A titular bishop in various churches is a bishop who is not in charge of a diocese. By definition, a bishop is an "overseer" of a community of the faithful, so when a priest is ordained a bishop, the tradition of the Catholic, Eastern Orthodox and Oriental Orthodox churches is that he be ordained for a specific place. There are more bishops than there are functioning dioceses. Therefore, a priest appointed not to head a diocese as its diocesan bishop but to be an auxiliary bishop, a papal diplomat, or an official of the Roman Curia is appointed to a titular see.

== Catholic Church ==

In the Catholic Church, a titular bishop is a bishop who is not in charge of a diocese. Examples of bishops belonging to this category are coadjutor bishops, auxiliary bishops, bishops emeriti, vicars apostolic, nuncios, superiors of departments in the Roman Curia, and cardinal bishops of suburbicarian dioceses (since they are not in charge of the suburbicarian dioceses). Most titular bishops hold the title to a titular see. Assigning titular sees serves two purposes. Since part of being a bishop means being the head of a Christian church, titular sees serve that purpose for bishops without a diocese. At the same time, the office of titular bishop memorializes ancient Churches, most of which were suppressed because they fell into the hands of non-Christian conquerors. For this reason the former terminology was not "titular bishop" but "bishop in infidel regions" (in partibus infidelium). In recent times the names of titular sees are drawn also in numerous cases from those of former dioceses which were absorbed into other dioceses or expanded and hence moved to larger towns and cities.

Since 1970, there are two more exceptions. Diocesan bishops who resign their see or are transferred to a non-diocesan appointment are no longer habitually transferred to a titular see. Instead, they take the title Bishop (or Archbishop) Emeritus of the last see. Also, coadjutors are no longer named to titular sees, instead taking the title Coadjutor Bishop (or Coadjutor Archbishop) of the see they will inherit. In other cases titular bishops still take a titular see.

Beginning in 2019, titular sees are no longer being assigned to new Vicars Apostolic.

When Francis Green was named Coadjutor Bishop of Tucson, Arizona, in 1960, his official title remained "Titular Bishop of Serra" until he succeeded Daniel James Gercke later that same year. However, when Gerald Kicanas became Coadjutor Bishop of Tucson in 2001, he ceased being Titular Bishop of Bela.

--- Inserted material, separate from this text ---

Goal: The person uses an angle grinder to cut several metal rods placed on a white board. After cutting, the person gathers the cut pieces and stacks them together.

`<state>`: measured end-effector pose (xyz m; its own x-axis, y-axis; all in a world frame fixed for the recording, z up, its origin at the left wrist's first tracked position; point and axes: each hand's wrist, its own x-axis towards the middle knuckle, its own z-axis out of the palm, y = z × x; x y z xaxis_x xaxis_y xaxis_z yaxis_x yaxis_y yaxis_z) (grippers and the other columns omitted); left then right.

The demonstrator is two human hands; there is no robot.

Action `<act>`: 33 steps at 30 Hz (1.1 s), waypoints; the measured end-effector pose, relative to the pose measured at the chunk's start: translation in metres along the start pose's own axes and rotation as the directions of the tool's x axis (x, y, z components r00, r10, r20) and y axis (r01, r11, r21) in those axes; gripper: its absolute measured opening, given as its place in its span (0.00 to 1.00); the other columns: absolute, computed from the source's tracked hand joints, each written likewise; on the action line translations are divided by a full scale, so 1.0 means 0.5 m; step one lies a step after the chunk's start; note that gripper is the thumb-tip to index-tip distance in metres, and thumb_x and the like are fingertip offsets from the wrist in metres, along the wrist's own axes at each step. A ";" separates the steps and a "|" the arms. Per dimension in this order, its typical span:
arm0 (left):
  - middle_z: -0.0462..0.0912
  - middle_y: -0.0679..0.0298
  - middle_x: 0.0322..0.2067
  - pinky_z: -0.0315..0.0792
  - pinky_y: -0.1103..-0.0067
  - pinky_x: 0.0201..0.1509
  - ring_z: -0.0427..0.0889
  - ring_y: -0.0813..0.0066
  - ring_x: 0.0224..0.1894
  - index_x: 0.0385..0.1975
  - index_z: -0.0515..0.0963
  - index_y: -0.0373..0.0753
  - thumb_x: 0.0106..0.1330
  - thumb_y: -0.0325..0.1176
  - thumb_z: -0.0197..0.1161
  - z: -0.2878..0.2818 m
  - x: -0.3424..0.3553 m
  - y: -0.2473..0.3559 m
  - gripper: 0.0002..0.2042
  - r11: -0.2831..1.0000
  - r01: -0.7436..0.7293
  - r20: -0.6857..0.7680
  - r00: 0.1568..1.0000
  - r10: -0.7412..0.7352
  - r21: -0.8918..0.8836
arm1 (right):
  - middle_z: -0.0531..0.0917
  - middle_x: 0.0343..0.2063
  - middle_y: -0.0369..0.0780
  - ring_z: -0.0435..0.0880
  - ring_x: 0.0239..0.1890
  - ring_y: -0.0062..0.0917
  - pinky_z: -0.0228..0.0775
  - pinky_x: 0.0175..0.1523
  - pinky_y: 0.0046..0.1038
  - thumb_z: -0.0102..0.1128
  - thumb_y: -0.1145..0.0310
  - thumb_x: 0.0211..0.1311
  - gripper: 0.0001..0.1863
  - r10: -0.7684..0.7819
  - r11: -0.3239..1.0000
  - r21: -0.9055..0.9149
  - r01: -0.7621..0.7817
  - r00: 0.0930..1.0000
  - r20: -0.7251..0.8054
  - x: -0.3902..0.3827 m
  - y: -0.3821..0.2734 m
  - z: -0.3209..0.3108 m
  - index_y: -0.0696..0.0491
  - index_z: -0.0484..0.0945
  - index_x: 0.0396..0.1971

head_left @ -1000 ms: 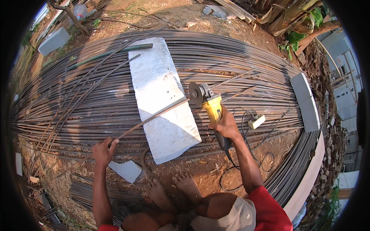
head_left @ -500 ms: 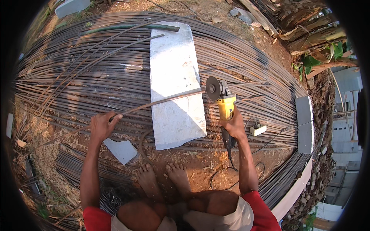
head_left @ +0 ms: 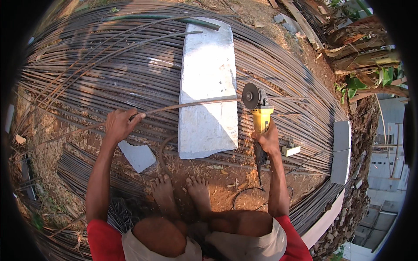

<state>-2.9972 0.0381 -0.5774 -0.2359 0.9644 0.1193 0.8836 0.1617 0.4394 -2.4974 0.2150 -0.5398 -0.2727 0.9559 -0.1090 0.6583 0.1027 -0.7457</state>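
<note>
The steel rod [head_left: 191, 104] is clasped in the left grip [head_left: 122, 125], the angle grinder [head_left: 262, 118] in the right grip [head_left: 267, 138]; the disc [head_left: 251, 96] should be kept square, unforced.

Brown ground [head_left: 222, 185], littered with straw and chips, carries a broad spread of long, partly rusty steel bars [head_left: 130, 82]. Across these bars lies a pale, rough-edged slab [head_left: 209, 74], and over that slab runs a single thin rod [head_left: 191, 104]. A dark green pipe [head_left: 204, 23] lies along the far bars, its end over the slab. Directly on the ground, nearer, are a pale broken fragment [head_left: 138, 156], a looped black cable [head_left: 237, 197], two bare feet [head_left: 198, 195] and a smaller bar bundle [head_left: 100, 176].
</note>
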 end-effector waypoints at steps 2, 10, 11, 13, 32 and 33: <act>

He remained a titular bishop until he succeeded Manuel Moreno in 2003, but his official title changed from "Titular Bishop of Bela" to "Coadjutor Bishop of Tucson".

Cardinal bishops of suburbicarian dioceses are also titular bishops, but unlike others, they hold titles to existing dioceses, namely one or more of the suburbicarian sees near Rome. While they do not govern their see, they are obliged to give it their patronage. Angelo Sodano, as Cardinal Bishop of Albano, was titular bishop of the see, while Bishop Marcello Semeraro is its actual diocesan bishop. The Cardinal Dean is by tradition Cardinal Bishop of Ostia, in addition to the suburbicarian see he previously held.

Occasionally, the transfer of a diocesan bishop to a titular see has been used by the Holy See to strip a bishop of responsibilities when his behavior was disapproved of. For instance, in 1995, Jacques Gaillot, known for his activism on Catholic-sensitive social and political topics (such as support for contraception and abortion), was transferred from the see of Évreux in France to Parthenia, a titular see in Algeria, instead of becoming Bishop Emeritus of Évreux.

==Eastern Orthodox Church==
Titular bishops and titular metropolitans are often appointed in the Eastern Orthodox Church.

=== Ecumenical Patriarchate ===
In the Ecumenical Patriarchate of Constantinople, titular bishops and metropolitans are usually appointed with titles of former dioceses in the regions of Thrace, Asia Minor and Pontus (all regions in what is now Turkey), that were often active until the Greek-Turkish population exchange of 1923.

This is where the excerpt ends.